Hydoski sees technology as a crucial weapon in companies' ongoing battles against fraud perpetrators. "There are some cookie-cutter types of fraud, like vendor fraud -- an employee will pose as a vendor and pay himself or herself, and you'll find some indication of the employee's address or bank information in your accounts payable files. But accounting frauds are pretty individual, so they're in fact not easy to find." That difficulty is compounded by the fact that most accounting frauds cluster around revenue recognition -- which is "not a well-developed area within corporate accounting," according to Hydoski. "One of the things we've been doing is going through the SEC's enforcement letters, and it's pretty clear that most of the frauds that they focus on are frauds having to do with revenue numbers -- the vast proportion, 80 percent or something like that." And this is understandable, he says, because "sales numbers are often ephemeral."
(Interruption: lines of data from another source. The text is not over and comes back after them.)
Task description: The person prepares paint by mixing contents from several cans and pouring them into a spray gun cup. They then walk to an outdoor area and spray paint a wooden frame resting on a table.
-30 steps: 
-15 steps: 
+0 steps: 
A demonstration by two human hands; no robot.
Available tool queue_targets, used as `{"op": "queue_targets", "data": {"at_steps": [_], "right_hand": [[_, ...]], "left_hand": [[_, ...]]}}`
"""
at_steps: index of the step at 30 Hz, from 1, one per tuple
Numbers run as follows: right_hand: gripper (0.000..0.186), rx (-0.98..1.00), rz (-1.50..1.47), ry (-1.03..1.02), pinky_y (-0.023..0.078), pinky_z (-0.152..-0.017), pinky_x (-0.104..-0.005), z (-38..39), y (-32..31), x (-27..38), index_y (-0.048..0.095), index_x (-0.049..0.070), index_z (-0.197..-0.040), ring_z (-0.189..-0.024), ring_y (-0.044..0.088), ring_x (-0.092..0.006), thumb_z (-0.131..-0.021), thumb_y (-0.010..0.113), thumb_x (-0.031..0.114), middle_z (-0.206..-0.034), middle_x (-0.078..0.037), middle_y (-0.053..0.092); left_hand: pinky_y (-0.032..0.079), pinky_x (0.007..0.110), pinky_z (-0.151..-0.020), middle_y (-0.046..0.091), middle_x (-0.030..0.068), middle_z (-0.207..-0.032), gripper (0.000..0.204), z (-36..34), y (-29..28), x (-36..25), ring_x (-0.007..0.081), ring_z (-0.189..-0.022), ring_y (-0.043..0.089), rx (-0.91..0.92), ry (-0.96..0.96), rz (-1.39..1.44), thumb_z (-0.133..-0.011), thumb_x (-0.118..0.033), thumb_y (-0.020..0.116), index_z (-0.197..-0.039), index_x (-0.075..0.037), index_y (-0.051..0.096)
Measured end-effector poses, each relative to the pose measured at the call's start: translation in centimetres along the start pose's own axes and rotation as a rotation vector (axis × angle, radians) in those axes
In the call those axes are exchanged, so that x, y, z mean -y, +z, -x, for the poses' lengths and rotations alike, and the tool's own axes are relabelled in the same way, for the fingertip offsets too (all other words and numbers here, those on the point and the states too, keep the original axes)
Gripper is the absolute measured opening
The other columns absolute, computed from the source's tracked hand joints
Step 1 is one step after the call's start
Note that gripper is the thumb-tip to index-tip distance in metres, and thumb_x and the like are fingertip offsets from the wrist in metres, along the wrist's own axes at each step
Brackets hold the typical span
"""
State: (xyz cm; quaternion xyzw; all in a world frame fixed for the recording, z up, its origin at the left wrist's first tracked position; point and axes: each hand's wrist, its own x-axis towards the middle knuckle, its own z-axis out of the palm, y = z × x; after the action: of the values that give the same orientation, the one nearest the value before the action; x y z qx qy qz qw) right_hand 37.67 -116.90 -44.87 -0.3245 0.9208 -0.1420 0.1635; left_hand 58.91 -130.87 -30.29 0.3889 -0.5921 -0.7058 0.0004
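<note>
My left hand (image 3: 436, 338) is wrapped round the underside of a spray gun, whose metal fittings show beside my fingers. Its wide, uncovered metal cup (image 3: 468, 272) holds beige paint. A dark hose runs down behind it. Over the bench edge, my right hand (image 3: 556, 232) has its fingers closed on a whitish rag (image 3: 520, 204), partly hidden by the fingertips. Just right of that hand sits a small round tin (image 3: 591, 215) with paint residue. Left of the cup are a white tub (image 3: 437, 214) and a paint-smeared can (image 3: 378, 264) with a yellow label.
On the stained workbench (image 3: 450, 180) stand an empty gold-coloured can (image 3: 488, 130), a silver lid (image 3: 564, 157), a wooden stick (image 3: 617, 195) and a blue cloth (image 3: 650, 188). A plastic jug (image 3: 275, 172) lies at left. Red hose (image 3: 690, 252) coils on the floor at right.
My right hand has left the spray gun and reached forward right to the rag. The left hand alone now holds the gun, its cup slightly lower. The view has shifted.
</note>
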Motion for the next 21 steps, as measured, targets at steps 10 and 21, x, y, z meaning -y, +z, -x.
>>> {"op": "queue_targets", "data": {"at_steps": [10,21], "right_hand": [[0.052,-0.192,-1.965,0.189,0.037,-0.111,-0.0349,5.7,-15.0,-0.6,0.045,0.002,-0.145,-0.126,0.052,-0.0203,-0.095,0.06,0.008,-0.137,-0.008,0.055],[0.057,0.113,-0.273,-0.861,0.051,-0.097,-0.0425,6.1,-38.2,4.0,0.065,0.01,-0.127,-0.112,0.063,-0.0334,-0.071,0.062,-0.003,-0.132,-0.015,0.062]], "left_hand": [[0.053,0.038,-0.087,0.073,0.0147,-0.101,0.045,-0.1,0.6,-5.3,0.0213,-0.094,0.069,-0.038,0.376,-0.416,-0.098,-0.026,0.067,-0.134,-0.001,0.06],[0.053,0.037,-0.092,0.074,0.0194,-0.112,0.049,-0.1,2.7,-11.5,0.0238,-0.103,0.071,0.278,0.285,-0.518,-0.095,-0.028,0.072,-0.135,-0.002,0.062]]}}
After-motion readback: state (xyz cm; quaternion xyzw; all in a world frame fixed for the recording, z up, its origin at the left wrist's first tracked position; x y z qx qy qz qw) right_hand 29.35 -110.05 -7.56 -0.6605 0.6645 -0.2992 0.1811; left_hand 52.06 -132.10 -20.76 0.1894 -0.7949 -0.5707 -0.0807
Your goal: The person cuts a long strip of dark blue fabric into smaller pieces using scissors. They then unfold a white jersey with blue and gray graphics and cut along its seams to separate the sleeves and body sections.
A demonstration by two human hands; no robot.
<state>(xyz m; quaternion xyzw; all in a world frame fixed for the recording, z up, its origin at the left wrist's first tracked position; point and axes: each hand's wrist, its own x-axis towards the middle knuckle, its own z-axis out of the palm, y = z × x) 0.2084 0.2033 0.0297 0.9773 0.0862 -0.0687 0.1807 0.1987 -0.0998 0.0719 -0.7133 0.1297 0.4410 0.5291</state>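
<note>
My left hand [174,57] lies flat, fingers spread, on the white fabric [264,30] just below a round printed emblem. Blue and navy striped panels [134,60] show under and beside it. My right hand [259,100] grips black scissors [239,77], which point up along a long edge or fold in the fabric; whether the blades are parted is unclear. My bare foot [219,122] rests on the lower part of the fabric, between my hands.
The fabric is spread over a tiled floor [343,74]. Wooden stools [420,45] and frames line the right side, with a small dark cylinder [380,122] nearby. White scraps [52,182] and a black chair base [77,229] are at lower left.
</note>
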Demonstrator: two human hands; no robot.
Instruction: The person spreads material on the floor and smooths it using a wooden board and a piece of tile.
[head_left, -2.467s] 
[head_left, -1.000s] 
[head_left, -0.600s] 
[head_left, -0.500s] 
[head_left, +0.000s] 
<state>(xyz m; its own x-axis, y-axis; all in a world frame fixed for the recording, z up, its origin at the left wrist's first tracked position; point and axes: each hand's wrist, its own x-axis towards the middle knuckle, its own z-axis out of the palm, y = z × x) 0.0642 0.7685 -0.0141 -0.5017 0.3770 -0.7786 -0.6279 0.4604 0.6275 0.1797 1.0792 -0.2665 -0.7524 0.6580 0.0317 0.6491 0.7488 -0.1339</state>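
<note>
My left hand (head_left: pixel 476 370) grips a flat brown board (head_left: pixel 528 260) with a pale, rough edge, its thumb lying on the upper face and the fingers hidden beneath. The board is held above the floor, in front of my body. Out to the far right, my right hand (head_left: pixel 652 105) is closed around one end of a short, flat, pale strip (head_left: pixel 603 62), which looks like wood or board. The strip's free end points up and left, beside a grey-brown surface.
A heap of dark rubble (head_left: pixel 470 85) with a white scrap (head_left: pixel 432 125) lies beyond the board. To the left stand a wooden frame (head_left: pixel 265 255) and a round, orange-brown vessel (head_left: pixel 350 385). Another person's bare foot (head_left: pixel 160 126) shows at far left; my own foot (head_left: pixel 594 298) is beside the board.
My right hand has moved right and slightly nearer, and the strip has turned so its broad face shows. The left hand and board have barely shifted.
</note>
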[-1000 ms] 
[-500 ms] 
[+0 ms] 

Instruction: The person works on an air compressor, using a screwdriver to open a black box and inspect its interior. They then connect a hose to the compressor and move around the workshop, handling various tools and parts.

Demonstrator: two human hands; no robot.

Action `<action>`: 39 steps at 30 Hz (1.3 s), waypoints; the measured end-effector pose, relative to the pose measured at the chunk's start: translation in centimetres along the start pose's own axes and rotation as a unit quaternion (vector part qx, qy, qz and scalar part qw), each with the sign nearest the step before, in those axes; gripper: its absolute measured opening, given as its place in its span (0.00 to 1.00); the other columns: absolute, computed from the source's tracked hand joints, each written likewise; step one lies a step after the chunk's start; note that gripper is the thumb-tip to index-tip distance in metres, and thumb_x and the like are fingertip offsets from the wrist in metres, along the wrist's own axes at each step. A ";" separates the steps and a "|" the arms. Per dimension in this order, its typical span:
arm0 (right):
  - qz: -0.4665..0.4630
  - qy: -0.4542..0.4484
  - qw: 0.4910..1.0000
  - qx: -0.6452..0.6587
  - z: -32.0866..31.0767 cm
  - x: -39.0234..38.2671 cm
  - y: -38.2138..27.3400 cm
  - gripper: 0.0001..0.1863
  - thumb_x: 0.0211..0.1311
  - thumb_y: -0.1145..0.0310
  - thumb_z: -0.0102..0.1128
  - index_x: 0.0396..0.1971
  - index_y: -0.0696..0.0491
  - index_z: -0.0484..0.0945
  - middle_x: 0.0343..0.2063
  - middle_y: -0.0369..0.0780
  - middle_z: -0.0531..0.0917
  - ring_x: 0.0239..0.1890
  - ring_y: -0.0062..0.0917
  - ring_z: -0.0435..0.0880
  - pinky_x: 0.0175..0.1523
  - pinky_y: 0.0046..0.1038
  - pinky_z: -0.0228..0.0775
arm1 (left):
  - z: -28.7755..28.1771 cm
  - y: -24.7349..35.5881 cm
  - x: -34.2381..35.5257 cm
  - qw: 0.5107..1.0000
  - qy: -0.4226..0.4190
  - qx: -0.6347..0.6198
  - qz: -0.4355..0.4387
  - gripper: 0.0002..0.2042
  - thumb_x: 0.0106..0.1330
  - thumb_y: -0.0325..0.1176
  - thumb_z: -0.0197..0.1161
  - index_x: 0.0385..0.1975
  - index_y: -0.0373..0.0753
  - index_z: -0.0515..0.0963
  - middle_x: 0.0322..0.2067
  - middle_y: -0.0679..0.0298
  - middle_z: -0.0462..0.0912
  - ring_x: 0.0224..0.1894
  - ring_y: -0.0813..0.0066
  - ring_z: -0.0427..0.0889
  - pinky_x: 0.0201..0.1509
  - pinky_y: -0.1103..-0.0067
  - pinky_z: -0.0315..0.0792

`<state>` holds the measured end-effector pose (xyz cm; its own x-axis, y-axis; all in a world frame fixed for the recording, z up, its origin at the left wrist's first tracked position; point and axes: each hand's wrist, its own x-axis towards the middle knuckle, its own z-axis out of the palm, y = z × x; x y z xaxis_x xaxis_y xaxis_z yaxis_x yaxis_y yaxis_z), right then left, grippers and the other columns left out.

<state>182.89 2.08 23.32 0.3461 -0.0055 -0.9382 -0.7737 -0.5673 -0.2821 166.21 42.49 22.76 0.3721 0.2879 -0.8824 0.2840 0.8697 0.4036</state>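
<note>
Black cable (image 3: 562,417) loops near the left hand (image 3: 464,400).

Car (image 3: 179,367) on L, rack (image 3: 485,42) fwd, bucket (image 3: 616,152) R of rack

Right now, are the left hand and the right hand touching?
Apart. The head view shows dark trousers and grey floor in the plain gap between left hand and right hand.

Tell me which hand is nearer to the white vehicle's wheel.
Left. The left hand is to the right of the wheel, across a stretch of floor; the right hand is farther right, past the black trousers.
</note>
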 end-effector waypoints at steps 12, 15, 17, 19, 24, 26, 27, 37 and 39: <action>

Finance executives underutilize the software tools that could help them identify fraudulent transactions in this area. Hydoski points to a study by RevenueRecognition.com: "They asked, 'How do you develop your revenue numbers? Do you develop them using your ERP or in some other way?' And most of the CFOs, the vast majority, said that they develop the revenue numbers offline, outside their ERP system, using spreadsheets and so forth." And this means a loss of control over the numbers, he notes.
While continuous monitoring technology has been available for some time, "we don't think that it's been widely embraced because it hasn't become part of the normal accounting IT platform," says Hydoski. "We think that the logical step is for it to be a module within SAP or a module within Oracle financials and not a stand-alone deal that's a pain for the CIO and that operates outside the platform that the company's trying to put together."